> [WHAT YOU SHOULD DO] Somewhere below is a line with "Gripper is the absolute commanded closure" and, later, a line with "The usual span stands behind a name"; repeat those two lines and all the lines between them, exactly as they are.

┌──

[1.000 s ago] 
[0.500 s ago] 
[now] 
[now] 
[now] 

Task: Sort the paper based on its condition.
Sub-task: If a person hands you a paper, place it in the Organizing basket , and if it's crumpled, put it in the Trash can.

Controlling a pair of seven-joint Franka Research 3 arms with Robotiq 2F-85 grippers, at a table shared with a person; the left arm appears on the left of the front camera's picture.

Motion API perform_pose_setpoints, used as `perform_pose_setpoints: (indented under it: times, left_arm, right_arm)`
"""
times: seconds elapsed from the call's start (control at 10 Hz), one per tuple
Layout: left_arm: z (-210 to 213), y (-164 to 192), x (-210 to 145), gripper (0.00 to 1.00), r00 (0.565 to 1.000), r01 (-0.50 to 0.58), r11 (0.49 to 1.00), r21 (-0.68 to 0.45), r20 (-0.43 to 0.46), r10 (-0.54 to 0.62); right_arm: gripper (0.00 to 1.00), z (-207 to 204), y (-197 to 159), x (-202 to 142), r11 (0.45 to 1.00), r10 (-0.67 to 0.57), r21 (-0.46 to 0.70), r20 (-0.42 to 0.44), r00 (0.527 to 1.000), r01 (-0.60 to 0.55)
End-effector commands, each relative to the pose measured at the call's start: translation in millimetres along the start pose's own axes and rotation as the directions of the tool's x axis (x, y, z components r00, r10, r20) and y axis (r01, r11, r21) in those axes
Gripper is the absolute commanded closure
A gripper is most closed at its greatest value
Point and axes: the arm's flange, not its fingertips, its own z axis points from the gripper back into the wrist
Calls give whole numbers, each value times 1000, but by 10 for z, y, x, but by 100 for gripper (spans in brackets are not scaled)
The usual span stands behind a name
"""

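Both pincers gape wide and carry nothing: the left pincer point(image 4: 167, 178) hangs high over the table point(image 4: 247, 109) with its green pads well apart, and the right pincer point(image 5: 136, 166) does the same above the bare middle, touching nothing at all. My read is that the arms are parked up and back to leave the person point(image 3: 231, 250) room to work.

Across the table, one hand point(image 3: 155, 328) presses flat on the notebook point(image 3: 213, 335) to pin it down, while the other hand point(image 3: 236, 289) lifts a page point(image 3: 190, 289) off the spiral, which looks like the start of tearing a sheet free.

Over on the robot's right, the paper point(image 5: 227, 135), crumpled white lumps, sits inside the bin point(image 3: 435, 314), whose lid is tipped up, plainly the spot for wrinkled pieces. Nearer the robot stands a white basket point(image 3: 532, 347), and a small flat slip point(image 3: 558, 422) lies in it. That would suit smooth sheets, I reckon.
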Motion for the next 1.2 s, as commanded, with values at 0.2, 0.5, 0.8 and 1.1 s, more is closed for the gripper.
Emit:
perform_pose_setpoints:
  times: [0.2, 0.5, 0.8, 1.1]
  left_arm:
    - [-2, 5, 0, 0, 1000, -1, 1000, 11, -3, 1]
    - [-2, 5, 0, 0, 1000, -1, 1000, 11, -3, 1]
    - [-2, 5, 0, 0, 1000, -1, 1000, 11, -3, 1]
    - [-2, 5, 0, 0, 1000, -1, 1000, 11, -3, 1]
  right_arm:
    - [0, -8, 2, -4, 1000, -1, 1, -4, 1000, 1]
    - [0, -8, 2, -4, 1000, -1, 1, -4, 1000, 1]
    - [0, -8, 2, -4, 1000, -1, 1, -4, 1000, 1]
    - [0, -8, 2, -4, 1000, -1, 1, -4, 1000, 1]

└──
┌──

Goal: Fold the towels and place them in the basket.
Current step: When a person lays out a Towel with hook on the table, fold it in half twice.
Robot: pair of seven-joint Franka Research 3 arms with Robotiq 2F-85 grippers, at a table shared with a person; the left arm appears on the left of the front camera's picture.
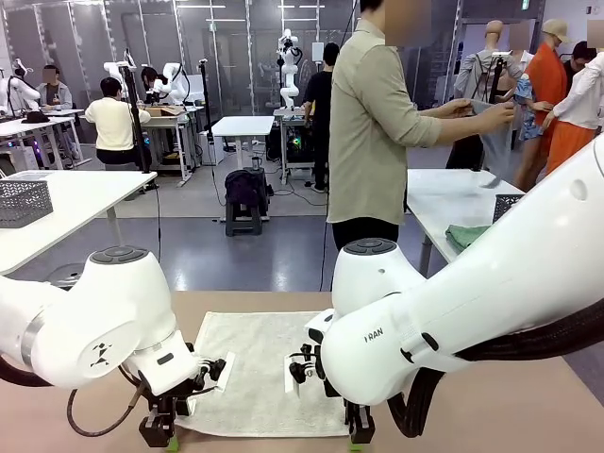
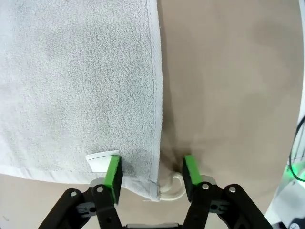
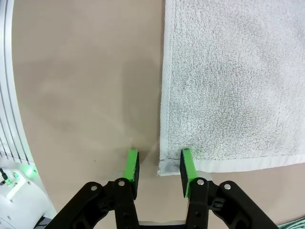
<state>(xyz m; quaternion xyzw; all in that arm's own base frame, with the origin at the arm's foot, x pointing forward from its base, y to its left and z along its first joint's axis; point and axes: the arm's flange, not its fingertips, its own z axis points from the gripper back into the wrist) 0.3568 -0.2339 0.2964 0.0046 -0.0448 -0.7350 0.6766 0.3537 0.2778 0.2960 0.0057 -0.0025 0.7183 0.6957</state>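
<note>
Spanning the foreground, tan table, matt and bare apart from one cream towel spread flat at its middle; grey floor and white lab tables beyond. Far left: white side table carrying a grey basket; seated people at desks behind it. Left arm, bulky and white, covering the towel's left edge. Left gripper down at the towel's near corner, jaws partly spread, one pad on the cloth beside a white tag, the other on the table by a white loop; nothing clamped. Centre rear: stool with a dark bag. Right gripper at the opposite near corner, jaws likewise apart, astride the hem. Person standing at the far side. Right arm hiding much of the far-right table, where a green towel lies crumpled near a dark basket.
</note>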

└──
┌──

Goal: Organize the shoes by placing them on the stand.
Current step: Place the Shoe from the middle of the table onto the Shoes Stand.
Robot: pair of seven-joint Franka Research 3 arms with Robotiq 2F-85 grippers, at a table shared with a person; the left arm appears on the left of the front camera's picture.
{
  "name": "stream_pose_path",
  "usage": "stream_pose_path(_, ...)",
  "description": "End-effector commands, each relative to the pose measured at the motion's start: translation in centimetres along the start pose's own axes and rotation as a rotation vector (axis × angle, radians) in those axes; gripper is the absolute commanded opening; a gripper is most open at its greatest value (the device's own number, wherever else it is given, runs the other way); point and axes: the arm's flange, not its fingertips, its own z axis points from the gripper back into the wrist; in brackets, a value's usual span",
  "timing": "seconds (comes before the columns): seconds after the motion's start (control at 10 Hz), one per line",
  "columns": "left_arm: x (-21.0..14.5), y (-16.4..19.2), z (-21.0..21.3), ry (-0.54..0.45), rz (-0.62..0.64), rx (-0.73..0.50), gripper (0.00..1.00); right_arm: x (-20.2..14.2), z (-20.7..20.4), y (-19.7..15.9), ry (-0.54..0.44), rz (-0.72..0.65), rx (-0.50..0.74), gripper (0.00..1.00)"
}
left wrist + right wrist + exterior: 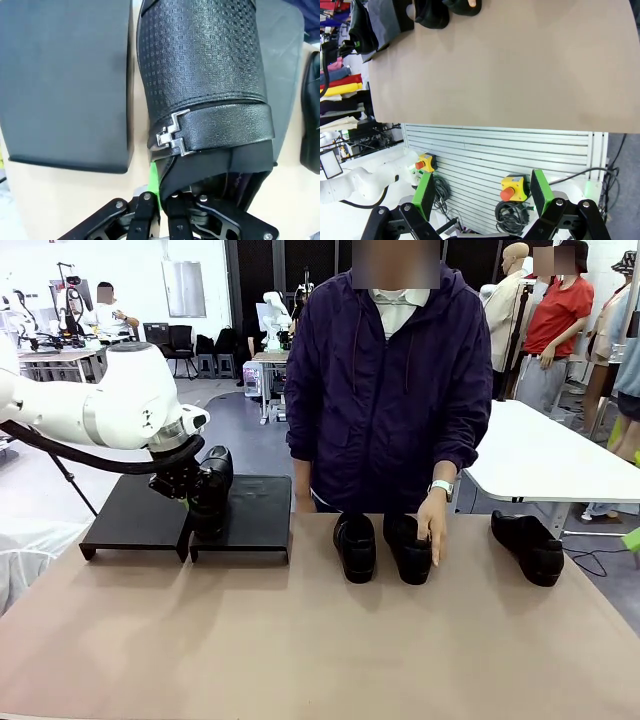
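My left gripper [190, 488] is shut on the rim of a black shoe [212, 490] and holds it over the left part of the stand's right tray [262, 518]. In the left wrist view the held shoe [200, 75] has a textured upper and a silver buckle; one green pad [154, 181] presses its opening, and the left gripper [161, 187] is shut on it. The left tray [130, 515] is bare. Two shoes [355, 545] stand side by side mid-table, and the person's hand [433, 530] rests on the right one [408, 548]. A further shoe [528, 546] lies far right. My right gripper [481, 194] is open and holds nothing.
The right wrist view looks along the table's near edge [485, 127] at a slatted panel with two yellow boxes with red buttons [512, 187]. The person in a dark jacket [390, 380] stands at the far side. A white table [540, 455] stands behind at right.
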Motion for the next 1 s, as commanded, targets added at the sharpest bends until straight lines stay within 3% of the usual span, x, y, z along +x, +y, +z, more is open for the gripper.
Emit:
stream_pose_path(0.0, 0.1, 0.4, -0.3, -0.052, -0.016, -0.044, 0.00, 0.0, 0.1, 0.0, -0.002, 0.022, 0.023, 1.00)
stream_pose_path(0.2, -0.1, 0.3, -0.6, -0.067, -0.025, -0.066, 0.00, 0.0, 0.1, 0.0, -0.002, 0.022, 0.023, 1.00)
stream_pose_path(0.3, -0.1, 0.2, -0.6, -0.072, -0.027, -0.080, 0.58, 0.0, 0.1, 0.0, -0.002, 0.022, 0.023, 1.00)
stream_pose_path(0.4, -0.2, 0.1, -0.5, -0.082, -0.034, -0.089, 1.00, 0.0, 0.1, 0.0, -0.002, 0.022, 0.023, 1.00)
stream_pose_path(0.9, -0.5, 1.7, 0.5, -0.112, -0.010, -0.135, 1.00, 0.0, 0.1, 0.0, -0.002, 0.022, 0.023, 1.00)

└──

> [EXERCISE RESPONSE]
Gripper is the absolute commanded closure
A gripper is most closed at its greatest value
Point and axes: the arm's flange, not its fingertips, its own z axis points from the gripper back into the wrist
Calls give whole numbers, each value times 1000, but by 10 for z, y, x, but by 100 for gripper (spans in brackets are not scaled)
The usual span stands behind a name

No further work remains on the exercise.